Après avoir brièvement esquissé quelques-unes des conceptions de l’action, j’en viens à l’individu et à sa marge de manœuvre dans l’action. J’aimerais d’abord relever une première particularité terminologique. La conception de l’agent varie selon les auteurs et leur arrière-fond théorique.

Albert Bandura (1997) par exemple, parle d’agency (traduit par agentivité en français) comme la

«capacité d’intervention sur les autres et sur le monde [qui] est à la fois d’essence sociale et médiatisée par un système cognitif de conceptions qui ressort d’un soi authentiquement singulier » (cité par Carré, 2004, p. 38). Baudouin (2013) évoque aussi cette notion d’être « l’agent de sa propre destinée », sous-entendu, d’être son propre destinataire (i. e. c’est l’individu qui décide, ce n’est pas quelqu’un ou la structure qui décide à sa place). Il s’agit du « pouvoir biographique du sujet sur son parcours de vie » (Baudouin, 2010, p. 3).
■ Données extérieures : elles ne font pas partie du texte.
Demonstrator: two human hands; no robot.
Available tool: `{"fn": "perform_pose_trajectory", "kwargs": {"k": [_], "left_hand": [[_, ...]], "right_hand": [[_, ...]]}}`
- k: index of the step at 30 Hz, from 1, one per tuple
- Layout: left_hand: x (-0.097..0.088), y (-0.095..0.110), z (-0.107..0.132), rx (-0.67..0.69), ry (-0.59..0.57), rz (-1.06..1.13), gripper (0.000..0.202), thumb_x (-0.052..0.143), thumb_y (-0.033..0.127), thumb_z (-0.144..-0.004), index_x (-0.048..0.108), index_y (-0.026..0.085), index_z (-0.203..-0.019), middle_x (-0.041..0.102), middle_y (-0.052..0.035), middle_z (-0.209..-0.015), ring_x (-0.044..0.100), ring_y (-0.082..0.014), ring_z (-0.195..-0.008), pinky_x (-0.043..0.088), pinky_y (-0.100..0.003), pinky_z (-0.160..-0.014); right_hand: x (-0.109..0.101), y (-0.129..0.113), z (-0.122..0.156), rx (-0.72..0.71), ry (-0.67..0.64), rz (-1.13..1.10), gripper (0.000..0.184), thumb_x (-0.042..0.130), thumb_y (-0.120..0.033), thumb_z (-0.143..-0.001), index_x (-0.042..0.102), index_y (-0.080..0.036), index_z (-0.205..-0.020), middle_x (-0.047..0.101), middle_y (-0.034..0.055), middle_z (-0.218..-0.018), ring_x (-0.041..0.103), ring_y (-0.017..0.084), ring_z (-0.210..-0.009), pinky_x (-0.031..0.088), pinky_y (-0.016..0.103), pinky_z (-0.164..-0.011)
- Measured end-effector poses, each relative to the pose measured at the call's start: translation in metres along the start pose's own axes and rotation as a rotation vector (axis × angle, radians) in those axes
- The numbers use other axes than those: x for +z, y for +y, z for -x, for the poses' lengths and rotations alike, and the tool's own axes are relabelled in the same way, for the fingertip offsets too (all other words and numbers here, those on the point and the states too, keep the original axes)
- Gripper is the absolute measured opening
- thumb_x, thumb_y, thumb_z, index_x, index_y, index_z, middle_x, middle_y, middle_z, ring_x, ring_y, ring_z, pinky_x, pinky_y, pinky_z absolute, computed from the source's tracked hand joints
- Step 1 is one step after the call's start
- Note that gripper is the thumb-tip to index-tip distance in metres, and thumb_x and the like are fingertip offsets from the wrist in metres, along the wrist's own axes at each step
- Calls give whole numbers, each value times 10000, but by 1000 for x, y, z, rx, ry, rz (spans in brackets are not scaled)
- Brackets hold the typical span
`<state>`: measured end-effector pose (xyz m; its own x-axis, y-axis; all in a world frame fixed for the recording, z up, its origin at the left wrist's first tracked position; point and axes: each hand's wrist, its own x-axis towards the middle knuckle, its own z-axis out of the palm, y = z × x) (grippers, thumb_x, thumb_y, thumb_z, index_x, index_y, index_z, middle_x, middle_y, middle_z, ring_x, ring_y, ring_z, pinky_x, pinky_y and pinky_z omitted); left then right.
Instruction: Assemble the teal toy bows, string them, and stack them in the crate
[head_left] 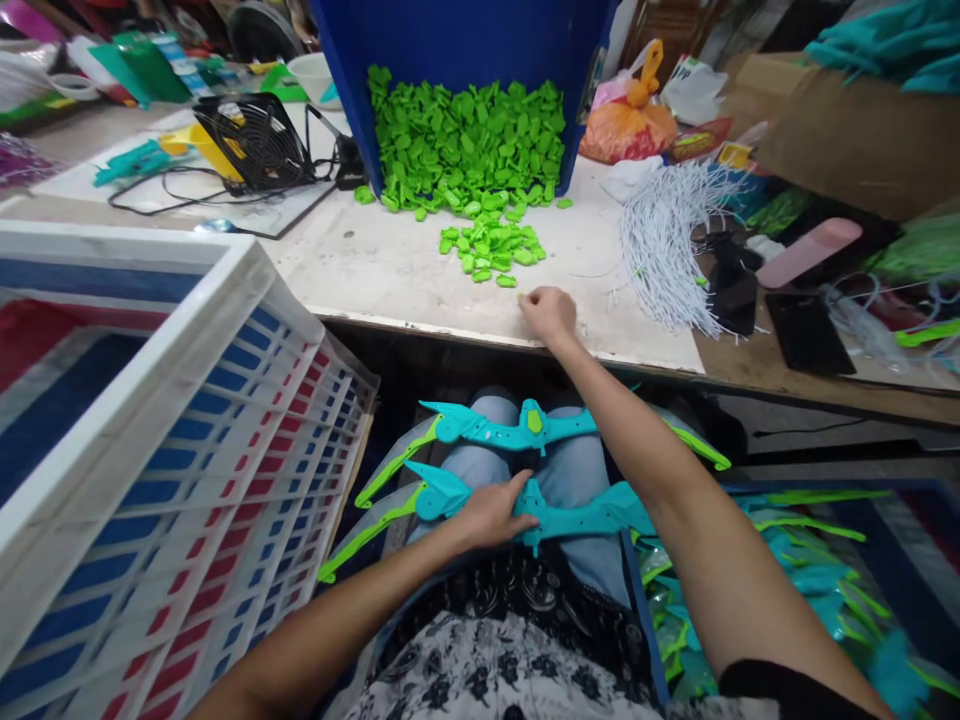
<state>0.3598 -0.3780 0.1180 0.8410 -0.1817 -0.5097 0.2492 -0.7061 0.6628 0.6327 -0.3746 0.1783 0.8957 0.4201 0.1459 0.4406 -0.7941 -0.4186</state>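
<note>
From my seat at the feed I have the left hand (487,515) grasping the nearer bow (577,518) just left of its middle, fingers around the turquoise body; that bow lies across the thighs (592,575), below the bench (360,280) and short of its near edge; the right hand (553,315) is over the bench just inside that edge, its fingers curled in and tips drawn together; whether they pinch anything I cannot tell.

Just beyond the right fingertips lie small green pieces (495,245), spilling from a blue bin (480,40) toward the near edge; the farther bow (491,432), with a green inset (535,421) at its middle, lies between the nearer bow and the bench; the right forearm (637,430) crosses above both bows and hides part of their right side; a white crate (225,270) crowds the left; white ties (664,250) fan out toward the bench's right, a fan (255,145) stands on its left, and more bows (817,580) are heaped below its right end.

The nearer bow's long axis runs left to right, roughly along the bench's near edge; its left green limb slants outward and back toward the wearer; its right tip I cannot make out.
</note>
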Motion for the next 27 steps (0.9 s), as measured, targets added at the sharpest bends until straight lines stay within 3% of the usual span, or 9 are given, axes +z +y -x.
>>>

L’ambiguïté du terme agent est d’ailleurs thématisée par Baudouin (2010) qui relève que

dans le langage ordinaire, le terme d’agent renvoie non pas […] à la capacité d’affranchissement ou d’initiative de la personne, mais au contraire à une stricte observance de l’exécution d’une action ou d’un plan d’action définis antérieurement dans un cadre réglementaire à caractère administratif (agent de l’Etat, agent de la fonction publique, etc.).

(pp. 5-6)

Cependant, à la suite des travaux en philosophie analytiques dont Ricœur se réclame, « il s’agit de stabiliser un concept d’action ou l’agent définit un rôle clé, puisqu’il est l’instance à laquelle on

« ascrit » l’action, c’est-à-dire à laquelle on l’impute » (Baudouin, 2010, p. 5). Ainsi le terme agentivité subsiste et est décrit ainsi :

L’agentivité définit de manière élémentaire et primordiale la capacité d’agir de la personne, quels que soient les champs d’actions concernés et quelles que soient les questions que l’on peut se poser sur l’autonomie ou l’indépendance de cet agir par rapport aux contextes culturels dans lesquels il se déploie. (p. 5)

Ricœur (2005) décrit l’agentivité comme la « puissance personnelle d’agir », mais il emploie également « pouvoir agir ».

Par «pouvoir agir», j’entends la capacité de produire des événements dans la société et la nature. Cette intervention transforme la notion d’événements, qui ne sont pas seulement ce qui arrive. Elle introduit la contingence humaine, l’incertitude et l’imprévisibilité dans le cours des choses. (p. 1)

On retrouve cette distinction citée plus haut entre événement et action.

Schurmans (2001) va privilégier le terme d’acteur et d’actorialité versus agent, agentité (et non agentivité) : «L'agentité caractérise les situations dans lesquelles la source d'un acte se considère comme étant agi, soit par autrui, soit par des circonstances aléatoires », tandis que « l'actorialité [c’est] lorsque l'acteur s'auto-attribue le statut d'auteur », ce qui amène le constat suivant :

« l'humain est indissociablement agent et acteur, dans la mesure où il est tout à la fois produit et producteur du social » (p. 164).

En ce qui me concerne, et pour ce travail, je préfère utiliser le terme d’acteur, pour éviter la confusion avec agent.